Leider ist die BaFin dieser weiten Auslegung entgegengetreten. In einer Verschärfung des Merkblatts mit den Hinweisen zum Zahlungsdiensteaufsichtsgesetz tritt sie dieser Einschränkung entgegen. Für das Finanztransfergeschäft sei es nicht maßgeblich, ob über die reine Übermittlung des Geldbetrags hinaus von den an der Zahlungsabwicklung Beteiligten auch noch weitere Zwecke verfolgt würden. Auch Zusatzdienstleistungen schließen den Tatbestand nicht aus. Es sei nicht gerechtfertigt, den Schutzbereich des Gesetzes zu verlassen, nur weil ein Unternehmen über die Zahlungsabwicklung hinaus noch weitere Dienstleistung anbiete. Nach Auffassung der BaFin falle unter das Finanztransfergeschäft jeder Zahlungsvorgang, bei dem zwischen dem Zahlungsdienstleister und dem Zahlungsdienstenutzer keine kundenmäßige Beziehung begründet wird. Ausnahmen gelten nach Auffassung der Bafin nur für die Nachnamezahlung, den Weiterverkauf durch zwei selbstständige Umsatzgeschäfte oder die Tätigkeit von privatärztlichen Abrechnungsstellen.
Damit stellt die BaFin ausdrücklich klar, dass z.
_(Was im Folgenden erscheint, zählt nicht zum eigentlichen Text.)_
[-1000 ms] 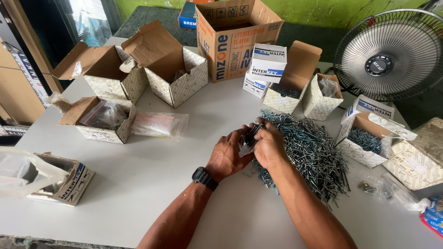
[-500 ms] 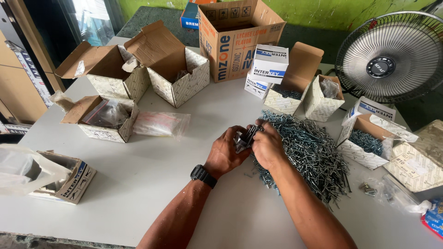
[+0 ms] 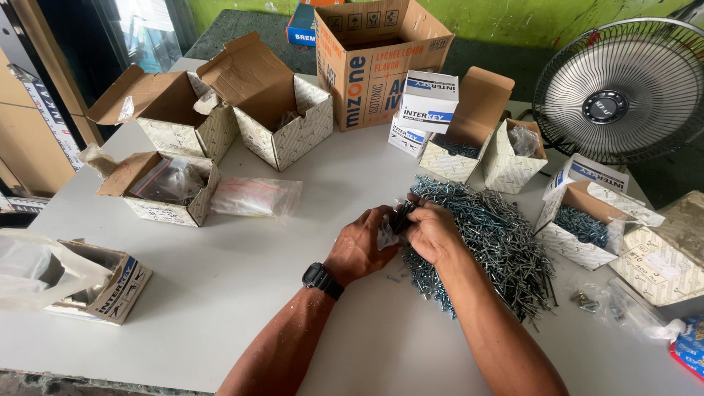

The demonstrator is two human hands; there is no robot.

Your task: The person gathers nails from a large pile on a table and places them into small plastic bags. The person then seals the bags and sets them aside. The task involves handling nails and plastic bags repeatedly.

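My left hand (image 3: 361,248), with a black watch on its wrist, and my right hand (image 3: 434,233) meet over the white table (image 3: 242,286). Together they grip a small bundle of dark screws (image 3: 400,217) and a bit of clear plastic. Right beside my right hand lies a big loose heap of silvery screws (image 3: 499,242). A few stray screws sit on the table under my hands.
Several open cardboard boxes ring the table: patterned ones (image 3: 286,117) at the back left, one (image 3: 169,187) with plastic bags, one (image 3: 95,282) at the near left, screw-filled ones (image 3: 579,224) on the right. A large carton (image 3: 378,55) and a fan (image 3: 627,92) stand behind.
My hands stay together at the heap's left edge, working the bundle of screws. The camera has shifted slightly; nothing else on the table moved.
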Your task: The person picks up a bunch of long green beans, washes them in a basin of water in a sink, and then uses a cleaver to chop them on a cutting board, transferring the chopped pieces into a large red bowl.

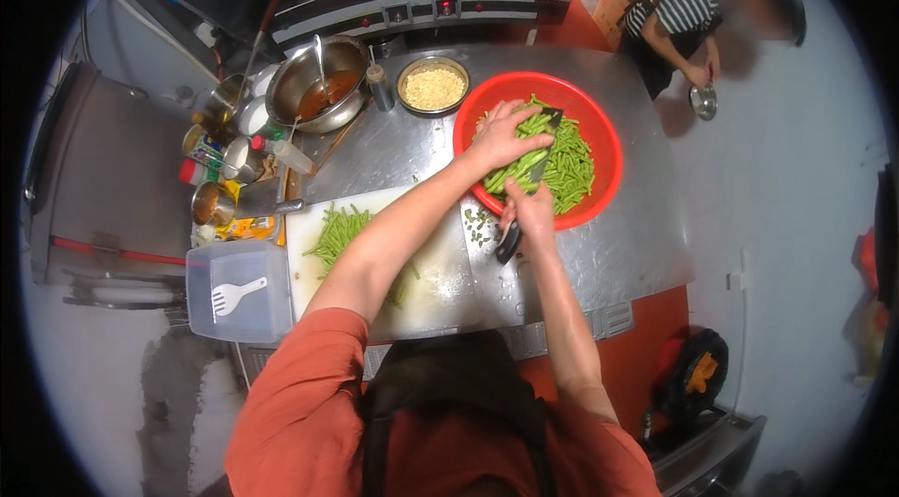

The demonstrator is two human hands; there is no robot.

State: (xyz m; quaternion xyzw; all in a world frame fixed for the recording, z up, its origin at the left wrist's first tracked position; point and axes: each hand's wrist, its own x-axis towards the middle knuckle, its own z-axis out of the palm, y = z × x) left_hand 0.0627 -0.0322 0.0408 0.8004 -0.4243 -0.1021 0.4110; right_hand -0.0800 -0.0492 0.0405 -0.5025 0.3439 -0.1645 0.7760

B. bei der Zahlungsabwicklung von Rechtsanwälten, Notaren und Steuerberatern, beim Factoring, bei der Forderungsabtretung oder bei Treuhandservices für Internethandelsportale ein Finanztransfergeschäft vorliegen kann.
Damit bleibt nur die Möglichkeit, eine der Ausnahmevorschriften aus dem Zahlungsdiensteaufsichtsgesetz zu nutzen. Eine Ausnahme ist z. B. § 2 Abs. 1 Nr. 8c ZAG. Danach gelten Zahlungsvorgänge im Zusammenhang mit der Bedienung von Wertpapieranlagen, die von Wertpapierinstituten im Rahmen ihrer Erlaubnis nach dem Wertpapierinstitutsgesetz durchgeführt werden, nicht als Zahlungsdienste. Gemeint sind vom Gesetzgeber eigentlich Dividenden, Erträge oder sonstige Ausschüttungen oder die Einlösung von Coupons, bzw. deren Veräußerung.
Denkbar ist aber auch, Zahlungsvorgänge, die von Wertpapierinstituten im Zusammenhang mit der Veräußerung von Wertpapieranlagen durchgeführt werden, unter diese Ausnahme zu fassen. Das können auch Erlöse aus einem Fondsanteilsverkauf sein.
Vereinbart daher ein Vertriebshelfer mit dem Kunden ein Serviceentgelt und wird dieses durch den Verkauf von Fondsanteilen erhoben, so wäre der Einzug und Gutschrift der Erlöse daraus für den Vertriebshelfer zwar ein Finanztransfergeschäft, könnte aber von der Ausnahme aus § 2 Abs. 1 Nr. 8c ZAG profitieren.
Damit wären die Serviceentgelte fürs erste gerettet. Sie könnten auch von Wertpapierinstituten und Vermittlern administriert werden.
Bitte seien Sie aber bei solchen Konstruktionen vorsichtig. Sie bedürfen einer eingehenden Begutachtung, damit sie nicht ohne Lizenz durchgeführt werden und damit ein böses Ende droht.